BTCPayServer.Vault

This project is composed of two parts:

• BTCPayServer.Hwi: An easy to use library (nuget) wrapping the command line interface of the hwi project.
• BTCPayServer.Vault: A simple local web server providing access to the hardware wallet physically connected to your computer via hwi.

The video below explains how to use BTCPay Vault with BTCPay Server.

• BTCPay Vault announcement

Why BTCPayServer Vault

BTCPayServer Vault allows web applications to access your hardware wallet, this enables a better integrated user experience.

How to install

Direct download

The binaries are on our release page.

Via brew (macOS only)

You can use brew:

brew install btcpayserver-vault

On Arch Linux

Download the tarball on our release page

tar -xvf <tarball.tar.gz>
sudo ./install-arch.sh

If BTCPay Server fails to detect your hardware wallet, you may need to restart.

Check if you try to run the hwi executable. If not, install python9 dependencies, and run

ln -s /usr/lib/libcrypt.so.2 /usr/lib/libcrypt.so.1

On Debian

Download the .deb package on our release page

sudo apt install <package.deb>

Other linux

Inspire you from install-arch.sh. We provide the udev rules and desktop entries in the tarball.

How does BTCPayServer Vault work

When running the BTCPayServer Vault, a local webserver is hosted on http://127.0.0.1:65092 which web applications, via your local browser, can connect to in order to interact with your hardware wallet.

The protocol is fairly simple:

First, the web application needs to make a permission request to the Vault by sending a HTTP request GET to http://127.0.0.1:65092/hwi-bridge/v1/request-permission

This will prompt the user to grant access to the web application and if the user accepts, the request returns HTTP 200. Note that internally, the Vault relies on the ORIGIN HTTP header to identify the web application requesting access. If the access was granted previously, the request returns HTTP 200.

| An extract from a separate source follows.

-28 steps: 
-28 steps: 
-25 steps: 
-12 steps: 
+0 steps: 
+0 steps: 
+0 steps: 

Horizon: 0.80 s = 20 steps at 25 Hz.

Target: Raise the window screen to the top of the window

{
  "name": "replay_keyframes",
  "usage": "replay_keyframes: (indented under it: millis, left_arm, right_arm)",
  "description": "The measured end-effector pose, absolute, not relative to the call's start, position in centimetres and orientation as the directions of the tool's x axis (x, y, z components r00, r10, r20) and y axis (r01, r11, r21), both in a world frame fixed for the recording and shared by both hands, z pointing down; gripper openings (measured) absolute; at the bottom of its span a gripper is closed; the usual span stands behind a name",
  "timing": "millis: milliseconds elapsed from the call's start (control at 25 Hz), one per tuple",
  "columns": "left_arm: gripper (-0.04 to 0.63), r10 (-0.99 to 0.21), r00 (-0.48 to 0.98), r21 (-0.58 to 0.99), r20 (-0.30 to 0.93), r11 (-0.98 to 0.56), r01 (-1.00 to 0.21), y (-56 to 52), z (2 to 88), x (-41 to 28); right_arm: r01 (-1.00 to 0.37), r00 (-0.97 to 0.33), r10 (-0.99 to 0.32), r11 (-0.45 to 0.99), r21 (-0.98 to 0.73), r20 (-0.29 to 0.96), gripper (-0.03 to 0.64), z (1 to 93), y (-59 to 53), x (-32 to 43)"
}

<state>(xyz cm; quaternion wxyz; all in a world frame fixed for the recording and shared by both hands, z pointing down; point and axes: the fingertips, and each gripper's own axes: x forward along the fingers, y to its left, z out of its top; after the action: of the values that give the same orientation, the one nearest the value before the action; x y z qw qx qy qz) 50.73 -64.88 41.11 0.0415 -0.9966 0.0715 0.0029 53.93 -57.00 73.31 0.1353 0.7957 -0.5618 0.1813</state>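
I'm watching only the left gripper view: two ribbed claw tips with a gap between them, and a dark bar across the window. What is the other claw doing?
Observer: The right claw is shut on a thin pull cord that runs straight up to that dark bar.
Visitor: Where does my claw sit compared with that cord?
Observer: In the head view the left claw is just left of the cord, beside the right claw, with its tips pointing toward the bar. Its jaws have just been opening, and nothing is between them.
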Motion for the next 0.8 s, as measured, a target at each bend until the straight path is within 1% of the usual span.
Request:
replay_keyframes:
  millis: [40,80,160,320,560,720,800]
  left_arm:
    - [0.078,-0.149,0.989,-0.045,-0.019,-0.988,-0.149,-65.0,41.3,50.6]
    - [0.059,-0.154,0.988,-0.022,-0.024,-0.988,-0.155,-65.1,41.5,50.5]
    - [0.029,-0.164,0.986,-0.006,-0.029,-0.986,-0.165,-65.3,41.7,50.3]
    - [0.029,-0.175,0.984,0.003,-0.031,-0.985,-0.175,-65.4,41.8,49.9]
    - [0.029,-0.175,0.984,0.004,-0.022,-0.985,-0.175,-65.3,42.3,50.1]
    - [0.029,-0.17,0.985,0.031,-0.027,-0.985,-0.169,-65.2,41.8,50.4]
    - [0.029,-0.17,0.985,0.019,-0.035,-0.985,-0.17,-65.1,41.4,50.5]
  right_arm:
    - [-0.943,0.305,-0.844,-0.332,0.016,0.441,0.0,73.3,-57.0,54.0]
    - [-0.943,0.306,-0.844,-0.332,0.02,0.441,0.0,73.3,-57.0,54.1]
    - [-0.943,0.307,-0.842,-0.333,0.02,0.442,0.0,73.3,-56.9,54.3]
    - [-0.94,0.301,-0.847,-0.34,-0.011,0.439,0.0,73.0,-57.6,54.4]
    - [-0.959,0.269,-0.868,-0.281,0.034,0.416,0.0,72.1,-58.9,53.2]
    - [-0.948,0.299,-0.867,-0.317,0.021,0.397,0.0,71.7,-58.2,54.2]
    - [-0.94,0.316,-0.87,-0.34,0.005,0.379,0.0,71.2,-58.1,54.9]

Second, the web application can query the hardware through POST requests to http://127.0.0.1:65092/hwi-bridge/v1.

{
    "params": [ "param1", "param2" ]
}

Those parameters are then passed as-is to hwi and the result is returned as a string.

Is it safe?

Hardware wallets have been created to protect your money, even if your computer was compromised.

However, while it protects your money, it will not protect your privacy if you allow an untrusted application to access your public keys. This is why BTCPayServer Vault always ask permission to user first before allowing any web application to access your hardware wallet.

How to build?

This is a two step process:

1. Install the latest version of the .NET Core 6.0 SDK
2. Run dotnet build

If you want to run it for testing:

cd BTCPayServer.Vault
dotnet run

Documentation

Video below explains how to use BTCPay Vault with BTCPay Server.

• BTCPay Vault announcement
• Using BTCPay Vault with BTCPay Server

Licence

This project is under MIT License.

Special thanks

Special thanks to Wasabi Wallet, this code is based on their work, and as well to the bitcoin developers and achow101 for the HWI Project.